When the listing has been read, print it out again in full, word for word.

--- START ---

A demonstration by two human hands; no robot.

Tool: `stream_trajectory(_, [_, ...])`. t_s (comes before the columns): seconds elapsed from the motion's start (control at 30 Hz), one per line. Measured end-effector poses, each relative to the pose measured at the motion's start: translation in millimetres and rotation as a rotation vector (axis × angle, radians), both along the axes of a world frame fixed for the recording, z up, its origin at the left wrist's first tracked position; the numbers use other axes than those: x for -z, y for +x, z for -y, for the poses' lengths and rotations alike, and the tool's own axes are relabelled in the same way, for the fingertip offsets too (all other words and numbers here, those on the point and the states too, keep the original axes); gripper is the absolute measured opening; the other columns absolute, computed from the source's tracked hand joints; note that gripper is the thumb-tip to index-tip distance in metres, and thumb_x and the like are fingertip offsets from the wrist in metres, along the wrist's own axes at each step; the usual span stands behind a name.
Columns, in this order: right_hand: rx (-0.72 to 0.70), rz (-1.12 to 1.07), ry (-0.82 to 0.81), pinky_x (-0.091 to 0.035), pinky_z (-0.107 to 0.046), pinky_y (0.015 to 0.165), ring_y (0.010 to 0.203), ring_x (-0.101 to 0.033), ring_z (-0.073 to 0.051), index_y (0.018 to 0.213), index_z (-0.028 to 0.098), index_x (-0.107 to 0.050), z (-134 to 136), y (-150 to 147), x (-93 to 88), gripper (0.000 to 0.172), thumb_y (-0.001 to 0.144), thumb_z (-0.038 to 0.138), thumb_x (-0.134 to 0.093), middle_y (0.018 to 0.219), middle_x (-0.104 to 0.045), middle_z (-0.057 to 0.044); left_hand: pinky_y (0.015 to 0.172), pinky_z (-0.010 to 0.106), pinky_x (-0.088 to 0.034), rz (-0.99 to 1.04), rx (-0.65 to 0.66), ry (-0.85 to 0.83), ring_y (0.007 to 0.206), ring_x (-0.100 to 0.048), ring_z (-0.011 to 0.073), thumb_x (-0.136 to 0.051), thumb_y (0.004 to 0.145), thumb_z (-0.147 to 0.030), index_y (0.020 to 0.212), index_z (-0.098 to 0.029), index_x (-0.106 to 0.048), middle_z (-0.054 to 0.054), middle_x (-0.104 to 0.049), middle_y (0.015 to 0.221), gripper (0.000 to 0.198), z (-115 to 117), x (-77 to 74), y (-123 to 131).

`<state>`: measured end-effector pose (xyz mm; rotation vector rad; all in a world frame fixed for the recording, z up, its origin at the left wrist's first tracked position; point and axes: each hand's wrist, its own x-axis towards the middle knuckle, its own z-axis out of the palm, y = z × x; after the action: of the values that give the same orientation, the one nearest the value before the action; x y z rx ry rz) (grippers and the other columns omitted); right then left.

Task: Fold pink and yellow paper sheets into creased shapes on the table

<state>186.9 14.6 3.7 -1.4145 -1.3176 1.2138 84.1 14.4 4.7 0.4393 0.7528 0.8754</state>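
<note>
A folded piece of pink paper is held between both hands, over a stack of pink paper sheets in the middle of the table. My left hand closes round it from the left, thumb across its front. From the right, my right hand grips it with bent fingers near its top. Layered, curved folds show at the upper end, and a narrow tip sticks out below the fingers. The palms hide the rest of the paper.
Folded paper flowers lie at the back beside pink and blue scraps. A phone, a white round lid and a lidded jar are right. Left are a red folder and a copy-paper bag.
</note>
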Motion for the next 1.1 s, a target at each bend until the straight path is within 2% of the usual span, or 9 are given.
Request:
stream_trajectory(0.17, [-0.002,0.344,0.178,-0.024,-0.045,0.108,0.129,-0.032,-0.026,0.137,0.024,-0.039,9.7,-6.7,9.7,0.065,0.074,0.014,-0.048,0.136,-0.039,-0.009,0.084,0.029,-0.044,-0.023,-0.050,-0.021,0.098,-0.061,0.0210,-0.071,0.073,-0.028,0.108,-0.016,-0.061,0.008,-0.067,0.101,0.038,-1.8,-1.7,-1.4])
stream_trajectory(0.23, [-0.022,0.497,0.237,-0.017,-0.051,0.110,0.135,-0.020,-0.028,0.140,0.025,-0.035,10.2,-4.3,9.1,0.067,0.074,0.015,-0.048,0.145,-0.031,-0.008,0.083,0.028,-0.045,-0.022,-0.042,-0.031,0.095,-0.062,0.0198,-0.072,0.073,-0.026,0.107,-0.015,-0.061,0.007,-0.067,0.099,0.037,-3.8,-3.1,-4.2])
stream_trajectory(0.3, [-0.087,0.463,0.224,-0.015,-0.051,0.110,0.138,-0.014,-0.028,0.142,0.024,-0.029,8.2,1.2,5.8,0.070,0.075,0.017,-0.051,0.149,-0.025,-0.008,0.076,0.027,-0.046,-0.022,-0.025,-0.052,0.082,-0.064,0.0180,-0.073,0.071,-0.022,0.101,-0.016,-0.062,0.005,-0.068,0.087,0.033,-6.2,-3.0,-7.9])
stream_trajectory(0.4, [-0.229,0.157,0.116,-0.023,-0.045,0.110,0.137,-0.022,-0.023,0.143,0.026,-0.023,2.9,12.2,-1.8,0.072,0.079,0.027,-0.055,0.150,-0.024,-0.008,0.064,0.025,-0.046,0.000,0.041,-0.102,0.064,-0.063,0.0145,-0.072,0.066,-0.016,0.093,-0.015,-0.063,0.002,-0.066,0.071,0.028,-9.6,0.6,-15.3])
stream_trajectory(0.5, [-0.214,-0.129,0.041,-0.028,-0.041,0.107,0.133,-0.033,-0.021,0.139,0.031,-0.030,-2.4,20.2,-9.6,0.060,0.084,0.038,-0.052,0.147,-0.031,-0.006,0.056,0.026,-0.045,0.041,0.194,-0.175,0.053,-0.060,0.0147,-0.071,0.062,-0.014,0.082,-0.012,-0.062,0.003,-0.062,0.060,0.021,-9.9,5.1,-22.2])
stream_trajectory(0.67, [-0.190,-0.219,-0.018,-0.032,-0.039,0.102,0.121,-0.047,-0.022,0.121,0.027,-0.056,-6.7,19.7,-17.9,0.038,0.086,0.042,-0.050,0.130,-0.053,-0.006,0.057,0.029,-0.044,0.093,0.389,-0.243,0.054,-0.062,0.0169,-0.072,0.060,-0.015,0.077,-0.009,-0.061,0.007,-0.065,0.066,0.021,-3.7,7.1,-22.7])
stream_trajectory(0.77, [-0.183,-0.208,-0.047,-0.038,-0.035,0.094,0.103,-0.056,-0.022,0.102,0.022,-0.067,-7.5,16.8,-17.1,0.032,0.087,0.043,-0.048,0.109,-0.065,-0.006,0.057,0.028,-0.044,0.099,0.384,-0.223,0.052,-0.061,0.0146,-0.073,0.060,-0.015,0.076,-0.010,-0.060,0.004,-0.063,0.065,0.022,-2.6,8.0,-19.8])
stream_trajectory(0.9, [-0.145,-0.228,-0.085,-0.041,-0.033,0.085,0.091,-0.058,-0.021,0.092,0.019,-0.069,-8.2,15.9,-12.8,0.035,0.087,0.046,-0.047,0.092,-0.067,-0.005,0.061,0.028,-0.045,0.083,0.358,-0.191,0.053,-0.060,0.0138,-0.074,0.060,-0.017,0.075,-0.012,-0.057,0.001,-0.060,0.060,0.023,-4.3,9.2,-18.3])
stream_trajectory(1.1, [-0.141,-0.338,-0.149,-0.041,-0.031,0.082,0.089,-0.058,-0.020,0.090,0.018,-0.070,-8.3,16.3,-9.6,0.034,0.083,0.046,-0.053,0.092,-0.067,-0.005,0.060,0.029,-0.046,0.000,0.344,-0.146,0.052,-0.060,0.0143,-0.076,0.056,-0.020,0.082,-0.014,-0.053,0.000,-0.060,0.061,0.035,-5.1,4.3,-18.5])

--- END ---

Answer to this problem
A demonstration by two human hands; no robot.

Tool: `stream_trajectory(_, [_, ...])`. t_s (comes before the columns): seconds elapsed from the motion's start (control at 30 Hz), one per line. Measured end-effector poses, each relative to the pose measured at the motion's start: translation in millimetres and rotation as a rotation vector (axis × angle, radians), both along the axes of a world frame fixed for the recording, z up, its origin at the left wrist's first tracked position; the numbers use other axes than those: x for -z, y for +x, z for -y, for the poses' lengths and rotations alike, and the tool's own axes are relabelled in the same way, for the fingertip offsets too (all other words and numbers here, those on the point and the states too, keep the original axes); gripper is the absolute measured opening; the other columns absolute, computed from the source's tracked hand joints; note that gripper is the thumb-tip to index-tip distance in metres, and thumb_x and the like are fingertip offsets from the wrist in metres, along the wrist's own axes at each step; the usual span stands behind a name.
Columns, in this order: right_hand: rx (-0.72 to 0.70), rz (-1.12 to 1.07), ry (-0.82 to 0.81), pinky_x (-0.091 to 0.035), pinky_z (-0.107 to 0.046), pinky_y (0.015 to 0.165), ring_y (0.010 to 0.203), ring_x (-0.101 to 0.033), ring_z (-0.073 to 0.051), index_y (0.018 to 0.213), index_z (-0.028 to 0.098), index_x (-0.107 to 0.050), z (-134 to 136), y (-150 to 147), x (-93 to 88), gripper (0.000 to 0.172), thumb_y (-0.001 to 0.144), thumb_z (-0.038 to 0.138), thumb_x (-0.134 to 0.093), middle_y (0.018 to 0.219), middle_x (-0.104 to 0.045), middle_z (-0.057 to 0.044); left_hand: pinky_y (0.015 to 0.172), pinky_z (-0.010 to 0.106), pinky_x (-0.088 to 0.034), rz (-0.99 to 1.04), rx (-0.65 to 0.66), ry (-0.85 to 0.83), ring_y (0.007 to 0.206), ring_x (-0.100 to 0.048), ring_z (-0.011 to 0.073), thumb_x (-0.136 to 0.051), thumb_y (0.004 to 0.145), thumb_z (-0.147 to 0.030), index_y (0.020 to 0.212), index_z (-0.098 to 0.029), index_x (-0.106 to 0.048), middle_z (-0.054 to 0.054), middle_x (-0.104 to 0.049), middle_y (0.015 to 0.221), gripper (0.000 to 0.198), z (-115 to 117), x (-77 to 74), y (-123 to 131).

`<state>`: measured end-effector pose (xyz mm; rotation vector rad; all in a world frame fixed for the recording, z up, its origin at the left wrist's first tracked position; point and axes: each hand's wrist, its own x-axis towards the middle knuckle, its own z-axis out of the palm, y = z × x; after the action: of the values that give the same orientation, the one nearest the value before the action; x y z rx ry rz) (grippers and the other columns omitted); right then left.

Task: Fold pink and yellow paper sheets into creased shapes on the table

<state>186.9 14.6 3.7 -1.4145 -1.3176 1.2138 84.1 14.4 4.7 0.4393 0.7528 0.8754</state>
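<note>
A folded piece of pink paper is held between both hands, over a stack of pink paper sheets in the middle of the table. My left hand closes round it from the left, thumb across its front. From the right, my right hand grips it with bent fingers near its top. Layered, curved folds show at the upper end, and a narrow tip sticks out below the fingers. The palms hide the rest of the paper.
Folded paper flowers lie at the back beside pink and blue scraps. A phone, a white round lid and a lidded jar are right. Left are a red folder and a copy-paper bag.
</note>
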Motion for the next 1.1 s, a target at each bend until the straight path is within 2% of the usual span, or 9 are given.
Request:
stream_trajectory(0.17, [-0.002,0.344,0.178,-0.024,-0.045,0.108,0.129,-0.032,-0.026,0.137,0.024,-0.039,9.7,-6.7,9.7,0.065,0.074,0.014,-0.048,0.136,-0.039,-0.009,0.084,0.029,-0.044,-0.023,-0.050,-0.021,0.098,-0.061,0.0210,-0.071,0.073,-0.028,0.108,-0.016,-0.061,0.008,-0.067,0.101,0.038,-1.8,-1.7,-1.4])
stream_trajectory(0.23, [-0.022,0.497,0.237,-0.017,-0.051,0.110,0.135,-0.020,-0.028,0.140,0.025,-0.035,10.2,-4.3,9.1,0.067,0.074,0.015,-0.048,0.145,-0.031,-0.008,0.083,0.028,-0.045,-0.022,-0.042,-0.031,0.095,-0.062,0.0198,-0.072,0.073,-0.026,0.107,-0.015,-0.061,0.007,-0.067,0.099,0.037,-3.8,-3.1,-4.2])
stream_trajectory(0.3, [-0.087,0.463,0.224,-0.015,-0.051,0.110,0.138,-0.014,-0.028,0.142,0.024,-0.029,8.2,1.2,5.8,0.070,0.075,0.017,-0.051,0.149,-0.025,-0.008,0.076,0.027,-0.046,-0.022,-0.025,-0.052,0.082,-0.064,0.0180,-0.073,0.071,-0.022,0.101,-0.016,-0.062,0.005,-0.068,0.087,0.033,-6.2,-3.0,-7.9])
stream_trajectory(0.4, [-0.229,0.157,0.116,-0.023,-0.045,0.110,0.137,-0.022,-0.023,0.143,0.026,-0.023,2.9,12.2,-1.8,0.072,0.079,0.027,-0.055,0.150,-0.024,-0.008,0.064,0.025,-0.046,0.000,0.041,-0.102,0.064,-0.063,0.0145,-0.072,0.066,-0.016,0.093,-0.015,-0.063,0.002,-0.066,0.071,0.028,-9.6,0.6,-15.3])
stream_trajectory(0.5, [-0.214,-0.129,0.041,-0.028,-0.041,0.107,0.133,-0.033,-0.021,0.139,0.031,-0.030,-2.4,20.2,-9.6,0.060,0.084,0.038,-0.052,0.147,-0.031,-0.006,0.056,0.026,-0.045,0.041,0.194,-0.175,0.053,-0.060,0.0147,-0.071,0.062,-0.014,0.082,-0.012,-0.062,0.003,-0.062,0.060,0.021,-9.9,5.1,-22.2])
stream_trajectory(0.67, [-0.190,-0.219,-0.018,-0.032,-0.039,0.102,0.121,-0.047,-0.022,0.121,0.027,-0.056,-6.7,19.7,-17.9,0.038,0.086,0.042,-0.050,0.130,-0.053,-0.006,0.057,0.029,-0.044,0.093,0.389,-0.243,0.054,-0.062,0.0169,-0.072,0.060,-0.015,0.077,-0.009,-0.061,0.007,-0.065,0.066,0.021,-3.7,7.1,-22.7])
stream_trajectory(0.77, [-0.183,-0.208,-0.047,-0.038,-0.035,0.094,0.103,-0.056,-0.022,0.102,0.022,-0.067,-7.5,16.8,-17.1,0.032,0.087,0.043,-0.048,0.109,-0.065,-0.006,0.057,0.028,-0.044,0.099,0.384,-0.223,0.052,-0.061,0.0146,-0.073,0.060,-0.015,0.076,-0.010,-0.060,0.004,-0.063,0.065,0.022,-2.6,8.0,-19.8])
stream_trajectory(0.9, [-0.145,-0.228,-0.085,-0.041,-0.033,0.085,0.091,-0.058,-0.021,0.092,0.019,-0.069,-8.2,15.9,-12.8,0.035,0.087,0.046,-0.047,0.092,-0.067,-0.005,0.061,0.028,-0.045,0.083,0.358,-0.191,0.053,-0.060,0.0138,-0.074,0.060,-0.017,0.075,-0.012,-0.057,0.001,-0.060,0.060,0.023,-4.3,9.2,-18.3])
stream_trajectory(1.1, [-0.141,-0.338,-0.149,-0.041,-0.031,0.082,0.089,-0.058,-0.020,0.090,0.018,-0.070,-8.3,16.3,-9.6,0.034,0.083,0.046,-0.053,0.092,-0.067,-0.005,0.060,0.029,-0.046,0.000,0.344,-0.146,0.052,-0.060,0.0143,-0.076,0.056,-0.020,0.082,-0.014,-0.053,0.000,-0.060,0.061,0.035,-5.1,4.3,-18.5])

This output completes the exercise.